[WHAT TO PRODUCE]
The answer should contain each record below, repeated exactly.

(Source records)
------------------------------------------------

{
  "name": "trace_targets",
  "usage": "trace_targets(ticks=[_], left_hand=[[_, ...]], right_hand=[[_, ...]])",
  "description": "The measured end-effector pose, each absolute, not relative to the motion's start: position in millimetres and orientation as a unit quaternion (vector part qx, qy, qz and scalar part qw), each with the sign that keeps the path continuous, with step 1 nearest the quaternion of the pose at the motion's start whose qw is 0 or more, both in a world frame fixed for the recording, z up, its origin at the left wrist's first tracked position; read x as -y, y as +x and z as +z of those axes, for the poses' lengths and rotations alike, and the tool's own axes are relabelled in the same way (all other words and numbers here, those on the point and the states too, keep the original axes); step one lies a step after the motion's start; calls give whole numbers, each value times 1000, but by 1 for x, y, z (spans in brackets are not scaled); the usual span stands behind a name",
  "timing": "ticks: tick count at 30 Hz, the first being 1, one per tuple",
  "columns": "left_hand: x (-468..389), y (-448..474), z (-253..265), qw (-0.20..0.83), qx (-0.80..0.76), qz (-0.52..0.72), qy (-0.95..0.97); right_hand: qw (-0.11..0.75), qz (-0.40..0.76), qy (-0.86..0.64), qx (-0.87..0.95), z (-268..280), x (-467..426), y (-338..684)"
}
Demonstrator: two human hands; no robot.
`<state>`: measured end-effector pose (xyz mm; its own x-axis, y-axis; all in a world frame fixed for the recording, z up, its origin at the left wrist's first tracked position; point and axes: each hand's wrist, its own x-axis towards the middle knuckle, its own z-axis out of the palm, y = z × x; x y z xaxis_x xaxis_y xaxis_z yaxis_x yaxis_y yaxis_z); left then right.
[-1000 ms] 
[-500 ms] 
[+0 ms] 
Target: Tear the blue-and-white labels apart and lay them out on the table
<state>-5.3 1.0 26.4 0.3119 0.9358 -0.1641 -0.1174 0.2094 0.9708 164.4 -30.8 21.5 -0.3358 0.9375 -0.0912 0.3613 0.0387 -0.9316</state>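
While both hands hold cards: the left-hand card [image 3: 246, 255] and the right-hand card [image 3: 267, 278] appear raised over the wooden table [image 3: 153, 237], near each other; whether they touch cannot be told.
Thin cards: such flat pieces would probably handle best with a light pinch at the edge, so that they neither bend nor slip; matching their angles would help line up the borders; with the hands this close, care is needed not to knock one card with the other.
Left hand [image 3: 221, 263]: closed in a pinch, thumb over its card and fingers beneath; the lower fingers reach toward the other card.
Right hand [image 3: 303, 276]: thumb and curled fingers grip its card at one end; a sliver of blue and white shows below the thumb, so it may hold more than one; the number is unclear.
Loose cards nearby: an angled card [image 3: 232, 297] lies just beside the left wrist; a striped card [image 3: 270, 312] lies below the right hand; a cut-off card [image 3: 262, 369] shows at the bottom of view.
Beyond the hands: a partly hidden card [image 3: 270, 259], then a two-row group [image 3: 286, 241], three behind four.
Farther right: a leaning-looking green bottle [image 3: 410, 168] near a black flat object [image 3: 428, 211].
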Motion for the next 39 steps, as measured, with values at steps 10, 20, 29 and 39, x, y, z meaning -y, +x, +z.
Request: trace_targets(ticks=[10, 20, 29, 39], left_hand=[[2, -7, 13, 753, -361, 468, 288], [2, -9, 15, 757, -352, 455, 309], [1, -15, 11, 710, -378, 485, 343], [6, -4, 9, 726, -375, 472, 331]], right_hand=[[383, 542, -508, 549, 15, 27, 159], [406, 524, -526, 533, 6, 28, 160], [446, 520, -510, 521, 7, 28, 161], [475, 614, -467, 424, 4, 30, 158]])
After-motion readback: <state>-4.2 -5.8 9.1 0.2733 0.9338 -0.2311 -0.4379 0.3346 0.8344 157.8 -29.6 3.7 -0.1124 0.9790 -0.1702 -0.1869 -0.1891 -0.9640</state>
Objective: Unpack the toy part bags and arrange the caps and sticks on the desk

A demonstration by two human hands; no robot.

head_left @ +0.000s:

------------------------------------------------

[REPLY]
{
  "name": "trace_targets",
  "usage": "trace_targets(ticks=[_], left_hand=[[_, ...]], right_hand=[[_, ...]])",
  "description": "The measured end-effector pose, each absolute, not relative to the motion's start: position in millimetres and orientation as a unit quaternion (vector part qx, qy, qz and scalar part qw), each with the sign that keeps the path continuous, with step 1 nearest the quaternion of the pose at the motion's start whose qw is 0 or more, both in a world frame fixed for the recording, z up, its origin at the left wrist's first tracked position; read x as -y, y as +x and z as +z of those axes, for the poses' lengths and rotations alike, and the tool's own axes are relabelled in the same way (all other words and numbers here, those on the point and the states too, keep the original axes); step one lies a step after the motion's start; calls give whole numbers, each value times 1000, but by 1 for x, y, z (spans in brackets are not scaled); the usual span stands behind a name",
  "timing": "ticks: tick count at 30 Hz, the first being 1, one per tuple",
  "columns": "left_hand: x (-468..389), y (-448..474), z (-253..265), qw (-0.20..0.83), qx (-0.80..0.76), qz (-0.52..0.72), qy (-0.95..0.97); right_hand: qw (-0.11..0.75), qz (-0.40..0.76), qy (-0.86..0.64), qx (-0.87..0.95), z (-268..280), x (-467..426), y (-338..684)"
}
Demonstrator: two human hands; no robot.
`<state>`: measured end-effector pose (xyz mm; its own x-axis, y-axis; all in a world frame fixed for the recording, z up, its origin at the left wrist's first tracked position; point and axes: each hand's wrist, its own x-axis towards the middle knuckle, its own z-axis out of the palm, y = z × x; x y z xaxis_x xaxis_y xaxis_z yaxis_x yaxis_y yaxis_z); left then right.
[-1000 ms] 
[-500 ms] 
[+0 ms] 
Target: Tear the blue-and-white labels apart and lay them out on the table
<state>-5.3 1.0 26.4 0.3119 0.9358 -0.1641 -0.1174 0.2094 0.9708 164.4 -30.8 21.5 -0.3358 0.9375 -0.0912 0.3613 0.0387 -0.9316</state>
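While both hands hold cards: the left-hand card [image 3: 246, 255] and the right-hand card [image 3: 267, 278] appear raised over the wooden table [image 3: 153, 237], near each other; whether they touch cannot be told.
Thin cards: such flat pieces would probably handle best with a light pinch at the edge, so that they neither bend nor slip; matching their angles would help line up the borders; with the hands this close, care is needed not to knock one card with the other.
Left hand [image 3: 221, 263]: closed in a pinch, thumb over its card and fingers beneath; the lower fingers reach toward the other card.
Right hand [image 3: 303, 276]: thumb and curled fingers grip its card at one end; a sliver of blue and white shows below the thumb, so it may hold more than one; the number is unclear.
Loose cards nearby: an angled card [image 3: 232, 297] lies just beside the left wrist; a striped card [image 3: 270, 312] lies below the right hand; a cut-off card [image 3: 262, 369] shows at the bottom of view.
Beyond the hands: a partly hidden card [image 3: 270, 259], then a two-row group [image 3: 286, 241], three behind four.
Farther right: a leaning-looking green bottle [image 3: 410, 168] near a black flat object [image 3: 428, 211].
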Motion for the next 39 steps, as measured, with values at steps 10, 20, 29 and 39, x, y, z meaning -y, +x, +z.
Request: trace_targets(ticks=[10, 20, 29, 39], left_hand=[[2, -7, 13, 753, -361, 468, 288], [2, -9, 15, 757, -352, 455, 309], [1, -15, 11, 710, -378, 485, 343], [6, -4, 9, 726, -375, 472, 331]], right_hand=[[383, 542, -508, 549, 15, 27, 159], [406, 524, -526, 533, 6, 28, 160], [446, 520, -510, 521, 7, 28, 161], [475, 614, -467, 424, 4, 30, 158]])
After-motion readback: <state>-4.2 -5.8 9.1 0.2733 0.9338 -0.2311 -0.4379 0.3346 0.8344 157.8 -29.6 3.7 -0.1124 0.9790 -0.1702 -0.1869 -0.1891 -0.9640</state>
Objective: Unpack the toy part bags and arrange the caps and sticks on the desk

A demonstration by two human hands; no robot.

head_left @ +0.000s:

This exercise is now finished.